Please note that this session was withdrawn and is no longer available in the respective programme. This withdrawal might have been the result of a merge with another session.

HS1.2.4 | PICO
Hydro(mytho)logy and the role of misconception: what do we know & what do we just believe?
Co-organized as CR3.12
Convener: Kristian Förster | Co-conveners: Jonathan Dick, Stephanie Eisner, Ina Pohle, Jan Seibert

In hydrological modelling, assumptions regarding relevant hydrological processes in a catchment determine both the chosen model structures and model parameterisation.
Approaches used in hydrological modelling are in general only applicable at certain scales and boundary conditions. Unfortunately, such approaches are often applied beyond these scales and boundary conditions without proper testing. Examples are the use of the Richards equation at grid cells of 10s to 100s of meters, the use of Darcy in non-homogeneous aquifers, and the use of the degree day approach in situations with complex interaction of different components of the snow pack's or the glacier's energy balance. Model calibration (unintentionally) compensates for the deficiencies in model structure.

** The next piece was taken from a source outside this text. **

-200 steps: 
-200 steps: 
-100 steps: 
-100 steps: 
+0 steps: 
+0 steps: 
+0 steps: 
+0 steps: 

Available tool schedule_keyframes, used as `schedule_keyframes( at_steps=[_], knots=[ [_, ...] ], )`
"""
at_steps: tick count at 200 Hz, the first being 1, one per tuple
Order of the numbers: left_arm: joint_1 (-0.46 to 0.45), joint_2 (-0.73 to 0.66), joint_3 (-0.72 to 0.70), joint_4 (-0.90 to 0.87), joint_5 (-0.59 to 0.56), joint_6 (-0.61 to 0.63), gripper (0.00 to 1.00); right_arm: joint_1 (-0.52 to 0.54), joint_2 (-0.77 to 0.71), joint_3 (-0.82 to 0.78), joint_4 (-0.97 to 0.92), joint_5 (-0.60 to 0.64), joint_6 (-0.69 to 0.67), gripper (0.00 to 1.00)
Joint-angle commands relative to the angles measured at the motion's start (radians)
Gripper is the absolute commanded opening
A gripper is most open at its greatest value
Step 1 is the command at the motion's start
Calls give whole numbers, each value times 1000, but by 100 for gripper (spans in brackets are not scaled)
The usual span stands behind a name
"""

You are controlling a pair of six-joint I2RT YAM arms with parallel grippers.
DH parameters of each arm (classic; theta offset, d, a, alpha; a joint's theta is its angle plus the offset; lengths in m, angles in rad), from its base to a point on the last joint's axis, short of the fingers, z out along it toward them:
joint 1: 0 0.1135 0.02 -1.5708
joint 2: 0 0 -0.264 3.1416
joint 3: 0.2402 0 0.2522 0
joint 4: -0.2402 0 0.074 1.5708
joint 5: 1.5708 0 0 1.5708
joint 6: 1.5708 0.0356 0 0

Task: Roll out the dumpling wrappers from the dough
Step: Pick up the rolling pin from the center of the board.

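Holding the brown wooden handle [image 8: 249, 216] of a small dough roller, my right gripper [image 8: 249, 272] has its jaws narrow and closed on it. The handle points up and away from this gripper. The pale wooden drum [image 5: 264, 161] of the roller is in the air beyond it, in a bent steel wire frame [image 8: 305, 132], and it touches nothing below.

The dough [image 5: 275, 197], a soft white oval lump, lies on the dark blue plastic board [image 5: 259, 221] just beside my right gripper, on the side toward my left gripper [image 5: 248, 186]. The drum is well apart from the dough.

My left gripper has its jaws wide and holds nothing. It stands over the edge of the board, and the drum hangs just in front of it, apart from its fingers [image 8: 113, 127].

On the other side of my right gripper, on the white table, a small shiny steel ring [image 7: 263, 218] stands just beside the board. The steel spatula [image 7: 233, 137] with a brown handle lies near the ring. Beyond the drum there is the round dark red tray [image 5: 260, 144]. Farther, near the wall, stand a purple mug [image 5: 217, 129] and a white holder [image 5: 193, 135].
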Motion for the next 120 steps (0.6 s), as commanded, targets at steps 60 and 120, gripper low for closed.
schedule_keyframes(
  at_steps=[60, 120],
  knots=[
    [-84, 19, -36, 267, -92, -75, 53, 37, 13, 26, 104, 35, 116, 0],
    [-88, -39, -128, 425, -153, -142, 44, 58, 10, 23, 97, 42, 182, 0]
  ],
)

This causes the risk of models being "right for the wrong reason" in calibration and thus being inapplicable for predictions.
The undaunted belief in and adherence to older, established concepts against scientific evidence is what has been termed hydromythology by Pomeroy et al. (2013).
During the past decades, new monitoring techniques have become available which provide a plethora of data to scrutinize well-established modelling concepts and to improve our hydrological process understanding (e.g. high-frequency monitoring of isotopes, water quality, and turbulent fluxes, remote sensing, citizen science), thus help us to overcome some hydromythologies.
In this session, we particularly welcome contributions that address one of the following topics:
(I) Studies challenging well-accepted theories with data
(II) Modelling studies including a critical assessment of calibration vs. evidence
(III) Studies showing how added empirical evidence changed the process understanding and helped to revise model structures & parameterisations
(IV) Studies addressing scaling of processes in models

We are happy to announce Bettina Schaefli (Université de Lausanne) as confirmed invited speaker for this session.